Its more likely claim to fame is that Doctor Samuel Mudd was imprisoned here. He unknowingly treated the assassin that killed Abraham Lincoln, and was charged with complicity. He received a pardon for the work he performed during a yellow fever outbreak in the fort. The saying " Your name is Mudd" is connected to him, but in what context I know not.
Anyway, we are here for the birds. We started to pick up birds outward bound. Two Bridled Terns, a juv Northern Gannet, Pomarine Skua, three Brown Boobies.

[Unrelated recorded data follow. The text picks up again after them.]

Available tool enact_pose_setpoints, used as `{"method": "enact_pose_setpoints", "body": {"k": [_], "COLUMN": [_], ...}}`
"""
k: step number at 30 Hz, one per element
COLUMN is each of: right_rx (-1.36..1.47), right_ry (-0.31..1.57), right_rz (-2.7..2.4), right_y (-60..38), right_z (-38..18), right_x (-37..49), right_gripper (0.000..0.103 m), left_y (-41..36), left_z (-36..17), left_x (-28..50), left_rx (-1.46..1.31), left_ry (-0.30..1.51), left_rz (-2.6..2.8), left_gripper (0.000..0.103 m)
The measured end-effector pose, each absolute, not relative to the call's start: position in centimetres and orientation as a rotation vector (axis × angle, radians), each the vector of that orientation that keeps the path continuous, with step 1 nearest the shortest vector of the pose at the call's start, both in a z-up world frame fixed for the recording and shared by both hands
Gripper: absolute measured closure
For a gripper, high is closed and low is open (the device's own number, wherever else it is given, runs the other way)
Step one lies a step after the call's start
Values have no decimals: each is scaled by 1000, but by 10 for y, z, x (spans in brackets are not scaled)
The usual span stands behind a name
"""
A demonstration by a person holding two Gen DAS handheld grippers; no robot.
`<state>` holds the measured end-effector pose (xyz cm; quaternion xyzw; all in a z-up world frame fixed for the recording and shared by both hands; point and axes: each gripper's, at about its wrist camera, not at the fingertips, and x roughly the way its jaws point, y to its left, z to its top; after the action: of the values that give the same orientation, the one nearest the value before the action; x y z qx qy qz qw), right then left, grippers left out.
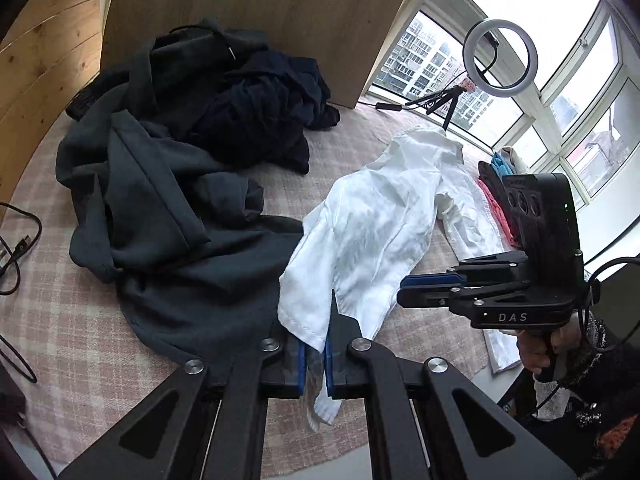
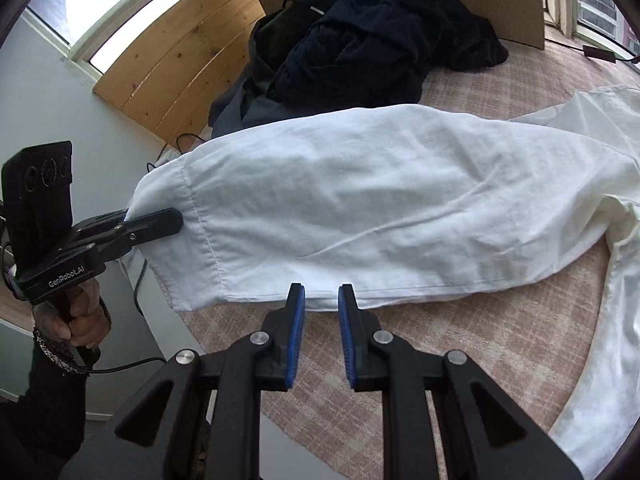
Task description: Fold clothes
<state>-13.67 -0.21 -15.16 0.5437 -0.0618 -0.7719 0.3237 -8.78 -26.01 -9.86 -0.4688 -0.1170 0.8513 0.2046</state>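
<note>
Student: Pink-checked cloth covers the surface [image 1: 80, 320]; what lies on it, largest first?

Tutor: Largest is a dark heap of clothes [image 1: 180, 200], crumpled against a wooden panel [image 1: 260, 0] at the back. Next is the white shirt [image 1: 380, 220], stretched across the middle, its near edge overlapping the heap's lower fringe.

Student: What crowds the shirt?

Tutor: The heap is on one side. On the other, just beside the sleeve, sits a small folded stack [image 1: 494, 200] of red and blue items. Behind it, by the window, stands a ring light [image 1: 500, 54] on a tripod. Loose cables [image 1: 16, 248] trail at the surface's far left edge.

Student: And the tongs?

Tutor: The left tongs [image 1: 316, 364] are clamped on the shirt's hem corner, white cloth pinched between the blue pads. The right tongs [image 2: 322, 320] stand narrowly parted, with their tips at the shirt's lower hem and no cloth visibly pressed between them. A hand [image 2: 80, 320] grips the left handle.
</note>
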Motion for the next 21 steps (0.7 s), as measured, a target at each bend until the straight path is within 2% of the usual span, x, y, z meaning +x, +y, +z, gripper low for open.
{"method": "enact_pose_setpoints", "body": {"k": [4, 8, 10, 14, 16, 19, 21], "right_rx": [1401, 1621, 1754, 1590, 1619, 1762, 1759], "right_ry": [-174, -242, -174, -184, -60, 138, 87], "right_rz": [-2356, -2440, -2312, -2325, -2241, -2122, -2087], "right_y": [103, 169, 170, 161, 136, 103, 108], "right_z": [-122, -168, -192, -157, -156, -188, -194], "right_x": [-158, -196, -213, -250, -279, -308, -311], "right_gripper": [85, 85, 87, 89, 89, 88, 88], "left_y": [-279, -295, -287, -273, -267, -256, -247], "left_z": [-65, -56, -65, -77, -75, -60, -44], "left_x": [-103, -127, -125, -111, -106, -97, -91], "left_rx": [-1261, -1270, -1311, -1360, -1363, -1341, -1298], "left_ry": [-310, -327, -292, -296, -324, -325, -345], "left_rz": [2450, 2472, 2456, 2433, 2428, 2454, 2476], "left_gripper": [98, 98, 98, 98, 98, 98, 98]}}
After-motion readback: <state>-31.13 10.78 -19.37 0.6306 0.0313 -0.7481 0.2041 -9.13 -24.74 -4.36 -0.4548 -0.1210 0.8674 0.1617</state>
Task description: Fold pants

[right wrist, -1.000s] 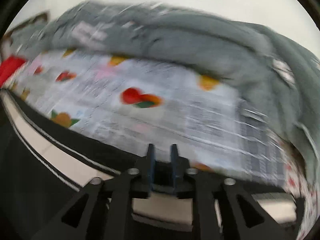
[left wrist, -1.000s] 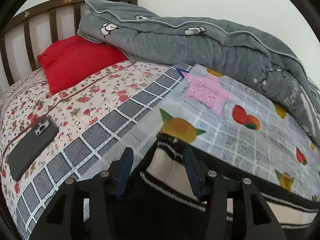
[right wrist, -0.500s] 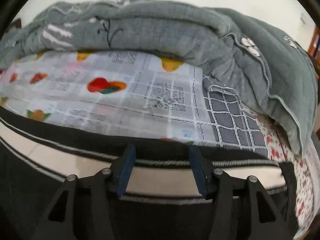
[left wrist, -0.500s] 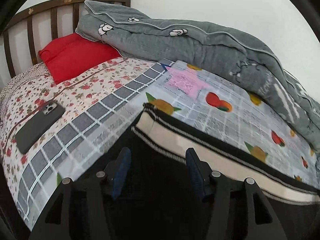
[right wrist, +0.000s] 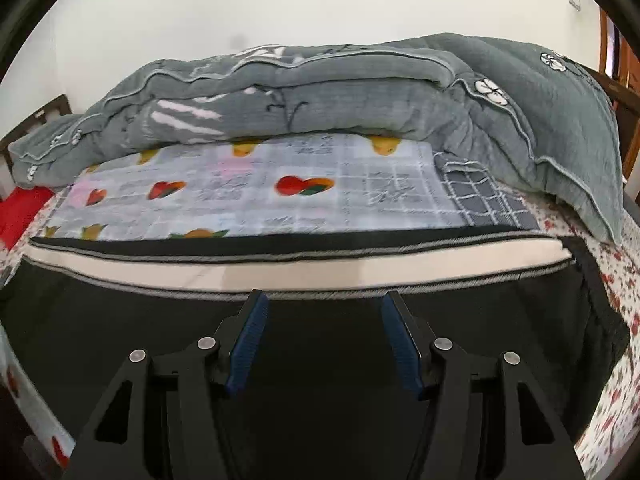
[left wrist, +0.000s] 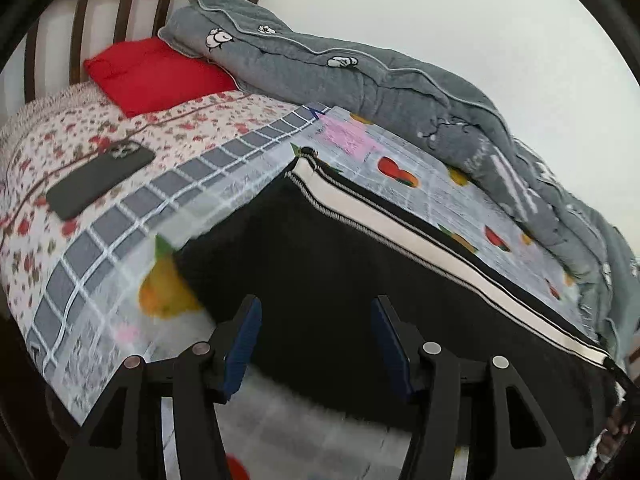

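Black pants with a cream stripe edged in thin black-and-white lines lie spread flat on the fruit-printed grey checked sheet that covers the bed, filling the lower middle of both views.

Far left in the left wrist view sit the dark wooden slatted headboard, a red pillow and a dark phone in a case on the floral bedspread. My left tongs hang at the bottom centre, blue pads apart with nothing between them, over the pants' near edge. The striped side runs from mid-frame down to the lower right, and a rumpled grey quilt with white flowers is heaped along the upper right.

In the right wrist view the stripe crosses the frame from left to right, with the quilt piled behind it. My right tongs are at the bottom centre, the jaws opening, clear of the cloth, which lies below them and is not pinched.

I judge a laying-out or a fold is just done and both tongs have let go. Next, I think, I must pick fresh grip points on one end of the pants, pinch both layers cleanly, and carry that end over the other, keeping the stripe straight.
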Demonstrator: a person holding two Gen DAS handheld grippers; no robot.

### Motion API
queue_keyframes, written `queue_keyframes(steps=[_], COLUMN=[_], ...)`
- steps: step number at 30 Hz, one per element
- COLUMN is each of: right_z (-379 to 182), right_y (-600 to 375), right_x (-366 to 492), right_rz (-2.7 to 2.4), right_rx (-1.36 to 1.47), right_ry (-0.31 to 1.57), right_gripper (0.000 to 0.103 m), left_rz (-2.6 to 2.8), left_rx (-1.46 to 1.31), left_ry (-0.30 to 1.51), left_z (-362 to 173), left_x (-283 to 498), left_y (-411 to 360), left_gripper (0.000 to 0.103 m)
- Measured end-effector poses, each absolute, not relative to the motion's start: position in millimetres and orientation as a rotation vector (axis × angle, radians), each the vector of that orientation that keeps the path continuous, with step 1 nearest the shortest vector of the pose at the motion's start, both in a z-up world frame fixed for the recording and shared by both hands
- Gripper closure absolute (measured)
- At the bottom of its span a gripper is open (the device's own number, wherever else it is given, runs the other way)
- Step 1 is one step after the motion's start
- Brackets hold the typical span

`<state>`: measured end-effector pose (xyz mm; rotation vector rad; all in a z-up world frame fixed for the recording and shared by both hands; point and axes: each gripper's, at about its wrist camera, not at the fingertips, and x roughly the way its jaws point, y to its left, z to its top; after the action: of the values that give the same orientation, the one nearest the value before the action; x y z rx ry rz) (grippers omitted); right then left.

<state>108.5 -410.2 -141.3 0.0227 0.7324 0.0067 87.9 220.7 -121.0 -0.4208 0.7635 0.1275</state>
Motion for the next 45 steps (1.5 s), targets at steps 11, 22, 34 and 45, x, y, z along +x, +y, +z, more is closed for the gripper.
queue_keyframes(steps=[11, 22, 34, 45], right_z=[-147, -167, -171, -164], right_y=[-387, -390, -391, -410], right_x=[71, 61, 50, 24], right_rz=[0.031, -0.053, -0.026, 0.001], right_rx=[0.011, 0.020, 0.015, -0.028], right_ry=[0.749, 0.805, 0.790, 0.722], right_gripper=[0.044, 0.044, 0.044, 0.044], left_rz=[0.105, 0.096, 0.249, 0.150], left_rx=[-0.625, -0.730, -0.491, -0.202], left_ry=[0.788, 0.753, 0.745, 0.652], left_z=[-157, -175, -130, -41], left_x=[74, 126, 137, 138], left_y=[261, 298, 266, 112], left_gripper=[0.050, 0.070, 0.086, 0.087])
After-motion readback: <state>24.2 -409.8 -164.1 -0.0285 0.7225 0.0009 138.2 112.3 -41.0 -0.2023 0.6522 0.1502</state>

When we docked, there were Laughing Gulls, Herring Gull, Brown Pelicans, Double-crested Cormorants, Ruddy Turnstones, Royal Terns, Frigatebirds, and a Broad Winged Hawk was circling overhead.
We walked into the fort, and worked round the trees by the fountain. This produced Yellow rumped Warbler, Palm Warblers, Yellow throated Warbler, three Northern Parulas, Common Yellowthroat, and a Yellow-billed Cuckoo. There was also an American Kestrel and a Merlin, both on station for the small birds. In the air amongst the Barn Swallows and the Rough-winged Swallows, was a Cave swallow.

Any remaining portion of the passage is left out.